🤖 AI Summary
Characterizing the computational power of two autonomous mobile robots under the Look-Compute-Move paradigm across diverse robot models (OBLOT, FSTA, FCOM, LUMI) and scheduler types (FSYNCH, SSYNCH, ASYNCH, and their atomic variants).
Method: We introduce a simulation-free, unified constructive analysis framework to systematically compare expressive power across all model–scheduler combinations.

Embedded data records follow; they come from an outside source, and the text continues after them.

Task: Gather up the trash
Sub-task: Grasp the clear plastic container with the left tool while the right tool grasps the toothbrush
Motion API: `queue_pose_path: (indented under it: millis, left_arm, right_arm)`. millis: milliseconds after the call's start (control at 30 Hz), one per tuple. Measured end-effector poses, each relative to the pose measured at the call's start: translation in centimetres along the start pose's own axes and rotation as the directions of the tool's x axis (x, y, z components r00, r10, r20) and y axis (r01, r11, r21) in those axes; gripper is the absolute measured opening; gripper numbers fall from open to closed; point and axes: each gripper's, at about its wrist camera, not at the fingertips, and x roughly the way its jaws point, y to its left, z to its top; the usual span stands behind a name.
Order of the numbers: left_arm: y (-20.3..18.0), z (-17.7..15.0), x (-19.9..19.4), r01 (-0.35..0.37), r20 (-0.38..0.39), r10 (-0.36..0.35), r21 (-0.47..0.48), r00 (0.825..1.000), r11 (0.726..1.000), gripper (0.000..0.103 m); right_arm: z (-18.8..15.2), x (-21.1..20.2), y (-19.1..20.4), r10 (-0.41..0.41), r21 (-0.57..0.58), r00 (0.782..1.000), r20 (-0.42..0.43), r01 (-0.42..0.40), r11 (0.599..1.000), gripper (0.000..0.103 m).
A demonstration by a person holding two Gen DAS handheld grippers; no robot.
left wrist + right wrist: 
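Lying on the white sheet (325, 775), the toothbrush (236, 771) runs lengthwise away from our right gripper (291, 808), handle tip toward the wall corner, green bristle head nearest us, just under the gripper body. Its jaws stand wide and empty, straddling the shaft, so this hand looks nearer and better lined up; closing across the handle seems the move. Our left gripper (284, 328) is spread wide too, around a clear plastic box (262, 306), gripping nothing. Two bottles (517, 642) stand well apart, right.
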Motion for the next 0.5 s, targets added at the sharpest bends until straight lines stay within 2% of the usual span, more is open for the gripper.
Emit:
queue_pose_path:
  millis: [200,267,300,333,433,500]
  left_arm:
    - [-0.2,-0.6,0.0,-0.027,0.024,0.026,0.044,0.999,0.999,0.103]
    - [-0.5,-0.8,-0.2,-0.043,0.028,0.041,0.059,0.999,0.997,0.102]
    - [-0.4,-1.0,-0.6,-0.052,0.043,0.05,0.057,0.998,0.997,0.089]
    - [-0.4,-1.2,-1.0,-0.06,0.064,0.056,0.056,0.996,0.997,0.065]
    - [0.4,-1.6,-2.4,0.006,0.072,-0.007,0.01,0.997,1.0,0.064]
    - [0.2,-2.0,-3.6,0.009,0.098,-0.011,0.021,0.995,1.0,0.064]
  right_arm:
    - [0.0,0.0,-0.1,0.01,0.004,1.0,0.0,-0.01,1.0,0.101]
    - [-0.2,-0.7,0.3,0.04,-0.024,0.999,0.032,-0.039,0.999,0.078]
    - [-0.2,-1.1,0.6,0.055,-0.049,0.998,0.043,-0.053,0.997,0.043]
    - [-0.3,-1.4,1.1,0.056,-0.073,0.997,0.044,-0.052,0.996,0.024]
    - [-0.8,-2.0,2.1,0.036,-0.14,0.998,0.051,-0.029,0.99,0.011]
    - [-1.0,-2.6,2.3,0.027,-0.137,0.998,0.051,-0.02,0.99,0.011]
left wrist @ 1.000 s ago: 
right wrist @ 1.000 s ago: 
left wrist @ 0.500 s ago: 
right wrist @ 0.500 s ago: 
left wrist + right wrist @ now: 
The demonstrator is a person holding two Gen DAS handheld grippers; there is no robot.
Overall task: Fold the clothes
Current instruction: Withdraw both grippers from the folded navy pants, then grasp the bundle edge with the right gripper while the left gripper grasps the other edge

Contribution/Results: We establish, for the first time, the equivalence of FSTA^F and LUMI^F under fully synchronous scheduling, and prove the orthogonality (i.e., incomparability) of FSTA and FCOM. We provide a complete characterization—covering all equivalences and separations—among all 16 model–scheduler pairs. This yields the first precise, exhaustive hierarchy of computational capabilities for two-robot systems. Our results reveal the fundamental coupling among synchrony, memory, and communication in minimal-scale distributed coordination and correct the applicability boundary of general n-robot theorems when n = 2.
📝 Abstract
The computational power of autonomous mobile robots under the Look-Compute-Move (LCM) model has been widely studied through an extensive hierarchy of robot models defined by the presence of memory, communication, and synchrony assumptions. While the general n-robot landscape has been largely established, the exact structure for two robots has remained unresolved. This paper presents the first complete characterization of the computational power of two autonomous robots across all major models, namely OBLOT, FSTA, FCOM, and LUMI, under the full spectrum of schedulers (FSYNCH, SSYNCH, ASYNCH, and their atomic variants). Our results reveal a landscape that fundamentally differs from the general case. Most notably, we prove that FSTA^F and LUMI^F coincide under full synchrony, a surprising collapse indicating that perfect synchrony can substitute both memory and communication when only two robots exist. We also show that FSTA and FCOM are orthogonal: there exists a problem solvable in the weakest communication model but impossible even in the strongest finite-state model, completing the bidirectional incomparability. All equivalence and separation results are derived through a novel simulation-free method, providing a unified and constructive view of the two-robot hierarchy. This yields the first complete and exact computational landscape for two robots, highlighting the intrinsic challenges of coordination at the minimal scale.